[WORK TO BE COMPLETED] Print the lines of the listing below verbatim from its first line through the line bearing "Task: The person". Any pictures are to be omitted.

BEGIN

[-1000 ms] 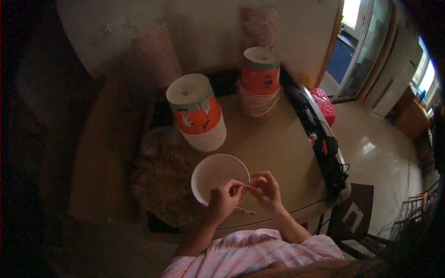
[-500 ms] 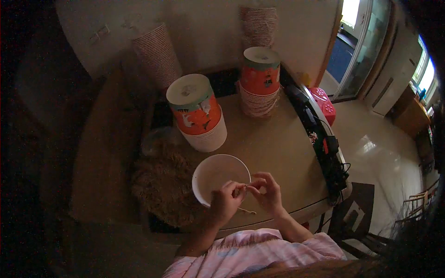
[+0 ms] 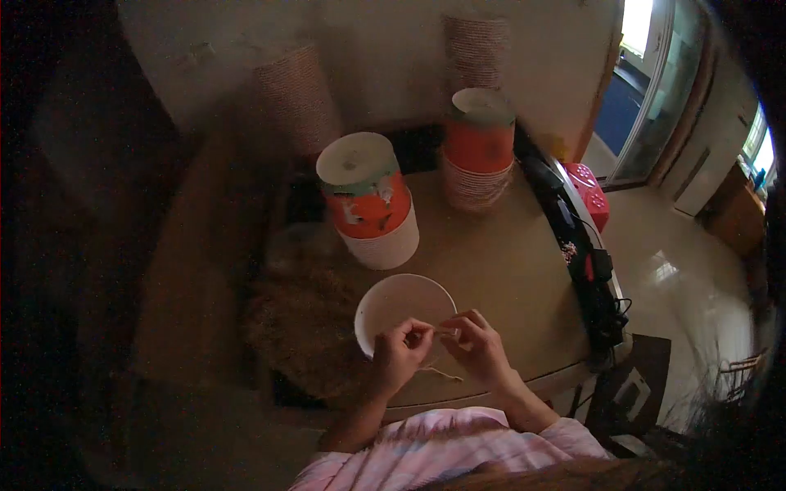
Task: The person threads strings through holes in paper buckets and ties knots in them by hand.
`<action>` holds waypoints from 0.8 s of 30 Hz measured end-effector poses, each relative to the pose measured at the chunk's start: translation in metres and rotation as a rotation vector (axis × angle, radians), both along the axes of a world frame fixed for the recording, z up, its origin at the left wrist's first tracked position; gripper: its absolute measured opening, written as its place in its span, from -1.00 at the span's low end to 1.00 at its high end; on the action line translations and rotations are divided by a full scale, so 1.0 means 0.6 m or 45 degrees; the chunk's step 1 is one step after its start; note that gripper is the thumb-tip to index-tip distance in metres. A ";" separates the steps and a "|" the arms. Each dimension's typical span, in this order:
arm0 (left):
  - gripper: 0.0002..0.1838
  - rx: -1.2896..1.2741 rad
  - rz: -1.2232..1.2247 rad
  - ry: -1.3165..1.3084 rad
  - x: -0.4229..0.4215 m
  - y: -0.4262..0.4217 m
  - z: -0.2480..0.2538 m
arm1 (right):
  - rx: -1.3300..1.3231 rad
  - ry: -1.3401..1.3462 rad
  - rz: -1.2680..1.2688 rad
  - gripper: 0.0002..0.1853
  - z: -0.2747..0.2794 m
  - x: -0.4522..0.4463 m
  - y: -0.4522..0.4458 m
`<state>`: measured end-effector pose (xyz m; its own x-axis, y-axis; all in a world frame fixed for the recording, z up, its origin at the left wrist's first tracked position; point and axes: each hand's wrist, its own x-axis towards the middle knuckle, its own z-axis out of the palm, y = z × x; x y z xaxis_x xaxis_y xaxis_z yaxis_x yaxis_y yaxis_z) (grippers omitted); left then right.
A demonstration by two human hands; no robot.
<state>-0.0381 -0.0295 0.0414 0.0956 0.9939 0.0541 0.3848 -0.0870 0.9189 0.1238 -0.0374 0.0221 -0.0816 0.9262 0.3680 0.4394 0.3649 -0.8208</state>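
Both hands meet over the near right rim of a white paper tub, which stands with its mouth up on the table. My left hand is closed, thumb and fingertips pinched together. Facing it, my right hand pinches too, with its fingertips close to the left ones. Something thin and pale shows between the fingertips, too small to name. Below the hands, a thin pale strand lies by the table's near edge. To the left of the tub spreads a brown, fluffy, fibrous heap.
Behind the tub stands an upside-down stack of orange printed paper tubs, with another stack farther right. Tall stacks of cups rise near the wall. Black devices and cables line the table's right side, beside a red box.
The whole view has shifted slightly, so things appear farther right. My fingertips have drawn a little apart, with a thin pale thing between them.
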 end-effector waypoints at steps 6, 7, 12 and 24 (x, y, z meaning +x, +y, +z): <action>-0.93 0.016 0.010 -0.047 -0.004 0.000 -0.010 | -0.006 -0.064 0.014 -0.91 0.009 -0.003 0.007; -0.94 0.004 0.005 -0.079 -0.004 0.000 -0.018 | -0.002 -0.043 0.027 -0.92 0.008 -0.005 0.008; -0.95 -0.012 -0.007 -0.129 -0.008 0.004 -0.033 | -0.007 0.026 0.059 -0.93 0.005 -0.010 0.012; -0.91 0.017 0.043 -0.017 -0.005 0.004 -0.005 | -0.069 0.008 0.004 -0.89 -0.006 -0.007 0.008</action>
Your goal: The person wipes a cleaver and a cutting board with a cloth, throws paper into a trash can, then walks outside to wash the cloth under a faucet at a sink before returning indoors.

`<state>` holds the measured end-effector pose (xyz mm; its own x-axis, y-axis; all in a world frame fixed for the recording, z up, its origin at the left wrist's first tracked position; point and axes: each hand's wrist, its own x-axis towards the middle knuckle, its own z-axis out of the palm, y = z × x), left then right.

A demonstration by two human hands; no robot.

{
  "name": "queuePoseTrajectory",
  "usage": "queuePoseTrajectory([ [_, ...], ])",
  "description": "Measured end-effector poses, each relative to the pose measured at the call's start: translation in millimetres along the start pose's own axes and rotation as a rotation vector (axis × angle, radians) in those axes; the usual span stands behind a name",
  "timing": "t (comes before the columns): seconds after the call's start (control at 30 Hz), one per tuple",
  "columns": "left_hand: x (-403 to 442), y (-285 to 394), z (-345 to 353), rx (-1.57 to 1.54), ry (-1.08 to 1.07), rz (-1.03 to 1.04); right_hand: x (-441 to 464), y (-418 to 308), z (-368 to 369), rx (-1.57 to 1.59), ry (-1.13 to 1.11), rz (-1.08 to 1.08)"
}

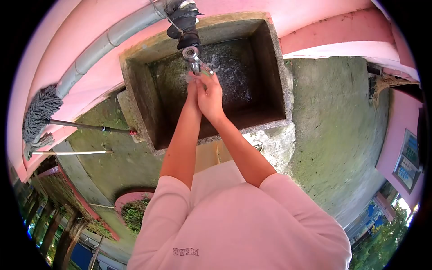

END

[SOLUTION TO THIS EXERCISE]
[-1000 ms] 
[-500 ms] 
[+0 ms] 
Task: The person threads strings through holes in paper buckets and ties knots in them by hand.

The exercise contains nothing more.